The Swiss bank cut its Brent price forecast by $6 a barrel to $66 for 2025, by $7 to $66 for 2025, by $7 to $65 for 2026 and by $3 to $70 for 2027. 

“Brent prices have already dropped ~20% to ~$60/bbl since the start of the month and while our base is low to mid-$60s the rest of the year, we expect significant volatility to remain a feature given the uncertainty around both tariffs/demand and OPEC+ policy,” UBS added.

At 08:35 ET (12:35 GMT), Brent oil futures expiring in June fell 2.5% to $63.85 a barrel, down almost 9% on the course of the last week.

The Swiss bank now expects the oil market to be in a surplus because of lower demand and higher production by the Organization of Petroleum Exporting Countries and allies, known as OPEC+.
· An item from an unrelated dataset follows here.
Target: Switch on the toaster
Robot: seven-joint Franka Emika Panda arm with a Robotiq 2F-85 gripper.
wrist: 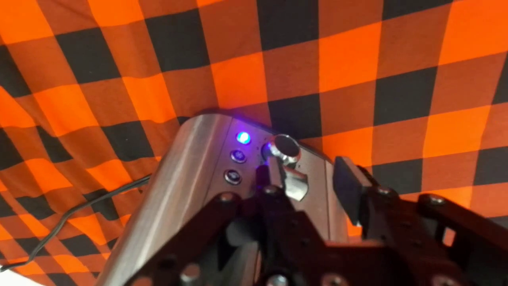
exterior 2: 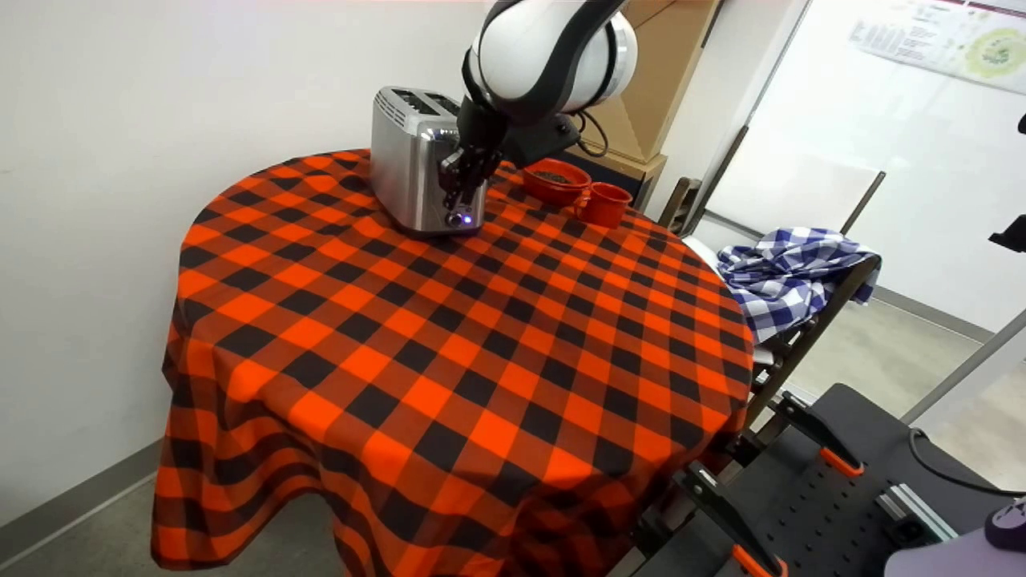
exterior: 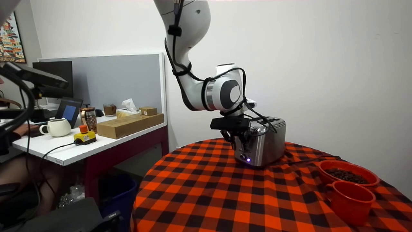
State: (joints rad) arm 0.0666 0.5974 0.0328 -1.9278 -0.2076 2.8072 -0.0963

“We see a wider Brent price range of $50-75/bbl for the near-term given the drivers of recent weakness could either reverse or turn out to be even more negative. Fears around oil demand could dissipate if tariff retaliations are avoided through the ongoing negotiations. Conversely, we see further downside risk in the event of a severe recession,” the Swiss bank added. 

UBS expects OPEC+ to keep production flat post the May increase, but ongoing increases could drive prices down to $50/bbl before we see a faster slowdown in non-OPEC supply.

Greater U.S. pressure on Iran has the potential to send Brent back above ~$70/bbl, but discussions over a potential deal are due to take place this weekend, further complicating the picture.